My goal is to retire at the age of 28. I am a 20 year old student, and I am willing to start my online business this year. Please, what are the best pieces of advice that you can give to a beginner?
It’s great to hear from you. Thanks a lot for writing in to us.
It sounds like we’re brothers from another mother.
I say that because I also started my online business back in my 20s, and I retired in my early 30s.
Actually, I went from below broke at 27 years old to financially free at 33. Six years, my friend.
So I might just be the perfect person to write back to you and give you some advice.
Now, a lot of my advice is going to come in the form of links to more in-depth resources.
I obviously can’t explain everything in a short response, but I want to include as much information as possible here. Please take the time to follow up and read through these resources.
The first resource, which explains more about my situation and how I got there, is my Early Retirement Blueprint.
That’s basically a step-by-step guide to early retirement.
It’s something almost anyone can follow.
A major component of that guide is the very investment strategy that I’ve used to build my FIRE Fund, which is my real-money stock portfolio that generates the five-figure and growing passive income I need to cover my essential expenses.
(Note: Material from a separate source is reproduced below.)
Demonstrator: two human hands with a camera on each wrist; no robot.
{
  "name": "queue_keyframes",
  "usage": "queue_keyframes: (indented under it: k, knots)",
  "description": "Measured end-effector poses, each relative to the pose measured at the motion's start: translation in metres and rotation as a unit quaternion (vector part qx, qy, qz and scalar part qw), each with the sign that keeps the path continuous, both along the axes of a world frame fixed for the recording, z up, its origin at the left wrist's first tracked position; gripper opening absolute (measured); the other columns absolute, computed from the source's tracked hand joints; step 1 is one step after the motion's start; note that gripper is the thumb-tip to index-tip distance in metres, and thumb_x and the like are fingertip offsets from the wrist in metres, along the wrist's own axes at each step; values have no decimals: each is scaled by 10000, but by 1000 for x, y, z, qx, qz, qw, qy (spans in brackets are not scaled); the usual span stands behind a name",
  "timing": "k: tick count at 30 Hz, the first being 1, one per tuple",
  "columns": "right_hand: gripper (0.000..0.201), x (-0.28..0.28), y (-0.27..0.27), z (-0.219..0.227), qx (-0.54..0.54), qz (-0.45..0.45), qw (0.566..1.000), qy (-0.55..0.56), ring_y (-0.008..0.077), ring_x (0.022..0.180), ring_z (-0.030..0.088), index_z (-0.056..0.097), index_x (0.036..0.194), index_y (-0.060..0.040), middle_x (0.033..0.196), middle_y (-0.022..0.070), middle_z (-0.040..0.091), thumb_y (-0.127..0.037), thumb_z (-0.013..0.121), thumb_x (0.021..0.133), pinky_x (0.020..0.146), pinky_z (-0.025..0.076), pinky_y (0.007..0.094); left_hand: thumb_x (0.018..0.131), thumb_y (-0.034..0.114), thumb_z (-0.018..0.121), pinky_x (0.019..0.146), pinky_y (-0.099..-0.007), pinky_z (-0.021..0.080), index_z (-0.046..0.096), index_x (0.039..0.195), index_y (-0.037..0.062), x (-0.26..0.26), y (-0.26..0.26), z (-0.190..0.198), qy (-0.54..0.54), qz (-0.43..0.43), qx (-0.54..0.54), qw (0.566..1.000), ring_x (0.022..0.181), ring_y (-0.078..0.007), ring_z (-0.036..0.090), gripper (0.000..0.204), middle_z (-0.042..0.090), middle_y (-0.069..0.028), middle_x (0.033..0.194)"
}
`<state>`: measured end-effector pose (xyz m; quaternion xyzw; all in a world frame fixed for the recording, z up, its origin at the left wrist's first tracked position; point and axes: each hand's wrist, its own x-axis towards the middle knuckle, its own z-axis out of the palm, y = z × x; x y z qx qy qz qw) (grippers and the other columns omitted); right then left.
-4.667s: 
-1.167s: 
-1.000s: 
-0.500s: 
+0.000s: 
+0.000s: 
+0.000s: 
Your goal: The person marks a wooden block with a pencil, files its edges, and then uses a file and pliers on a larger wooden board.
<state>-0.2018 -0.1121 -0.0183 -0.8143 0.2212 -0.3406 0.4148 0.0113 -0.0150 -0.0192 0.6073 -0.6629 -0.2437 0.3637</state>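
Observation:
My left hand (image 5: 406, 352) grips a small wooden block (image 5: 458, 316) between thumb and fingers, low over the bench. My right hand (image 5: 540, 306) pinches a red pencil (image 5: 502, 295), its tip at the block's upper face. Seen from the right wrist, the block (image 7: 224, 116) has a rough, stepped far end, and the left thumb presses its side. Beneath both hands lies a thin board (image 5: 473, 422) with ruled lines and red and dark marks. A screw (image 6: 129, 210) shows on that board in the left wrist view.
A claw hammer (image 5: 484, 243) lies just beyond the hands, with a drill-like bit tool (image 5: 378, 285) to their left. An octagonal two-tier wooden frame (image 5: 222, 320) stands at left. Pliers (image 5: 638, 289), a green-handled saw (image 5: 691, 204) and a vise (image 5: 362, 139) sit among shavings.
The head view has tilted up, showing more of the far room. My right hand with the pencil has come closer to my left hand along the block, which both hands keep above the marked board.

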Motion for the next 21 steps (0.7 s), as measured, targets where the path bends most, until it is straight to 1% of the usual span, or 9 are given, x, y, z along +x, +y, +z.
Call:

This is an investment strategy that I believe is perfectly suited for early retirement.
That’s because it basically limits you to only the best businesses out there, while simultaneously creating the robust and growing source of passive income you’ll need in order to cover your bills without a job.
It basically involves buying and holding equity companies that reward their shareholders with growing dividends.
These growing dividends are funded by the growing profit these companies are producing.
A lengthy track record of growing dividends is a fantastic litmus test for business quality.
After all, only a great business can produce the regularly growing profit necessary to support regularly growing dividends.
And growing dividends can serve as a phenomenal source of passive income.
Fellow contributor Dave Van Knapp put together an extensive introduction into dividend growth investing.
You can access that resource by reading through his Dividend Growth Investing Lessons.
Of course, you can’t invest money you don’t have.
So in order to get your hands on investment capital, you’ll have to put yourself in a position to make a good income and spend very little of it.
The aforementioned Blueprint discusses quite a bit about what I did there.
Interested in building an online business?
That’s great, but my advice would be to treat it as a side hustle. Not a main hustle.
Follow your passions and put your energy into something that might turn out great, but don’t be afraid to get your hands dirty, land a job, and pipeline as much cash as you can into your investments and future.
I currently live in Chiang Mai, Thailand where I’m living out my early retirement dreams.
This place is a bit of a mecca for “digital nomads”. These are entrepreneurs who build online businesses so that they can travel and do whatever they want.
Well, I have a secret to share with you.
Most of them apparently fail. Like, 99%. I’ve been living here for more than a year, and I can’t tell you how many people I’ve seen end up going back home because it’s actually difficult to make a lot of money online.
So just make sure you’ve got the income totally figured out.
Then make sure you’re able to live off of very little of it.
Lifestyle sacrifices are much easier to make in your early 20s than they will be 10 or 20 years from now, so take advantage of that.
You’re a college student now. Well, continue living like a college student straight through your journey to early retirement.
Keep your expenses low. Don’t let lifestyle inflation creep up on you. Keep your eye on the prize.
Delayed gratification is a powerful concept, but you’ll actually be hastening gratification when what’s truly gratifying to you is your freedom and ownership of your time!
It’s not what you make that will matter most. It’s what you keep that will largely impact your timeline to FIRE.
Once you get the income and spending under control, it’s time to invest your capital.
Fortunately, you’ll never be short on options.
The Dividend Champions, Contenders, and Challengers list contains invaluable information on more than 800 US-listed stocks that have raised their dividends each year for at least the last five consecutive years.
It shouldn’t come as a surprise that many of the companies on that list are world-class enterprises.
And if you’re careful with your money and invest it intelligently, you could own a slice of many of those fine businesses.
I evaluate fundamentals, competitive advantages, risks, and valuation before presenting some of my best ideas every Sunday via the Undervalued Dividend Growth Stock of the Week series.
These are free high-quality ideas, although they’re honestly worth quite a bit of money.
It’s the dream to live off of dividend checks, Sam.
I’m living that dream now.
And I believe you can live that dream in a few years, if you’re serious about it and take the right steps.
Start taking those steps today.
I wish you luck and success.
Disclaimer: Jason Fieber is not a licensed financial advisor, tax professional, or stock broker. Please consult with a licensed investment professional before investing any of your money. If your money is not FDIC insured, it may decline in value. To protect the privacy of our readers, any names published in this article are under aliases. In addition, text may be edited, omitted or paraphrased for grammar or length.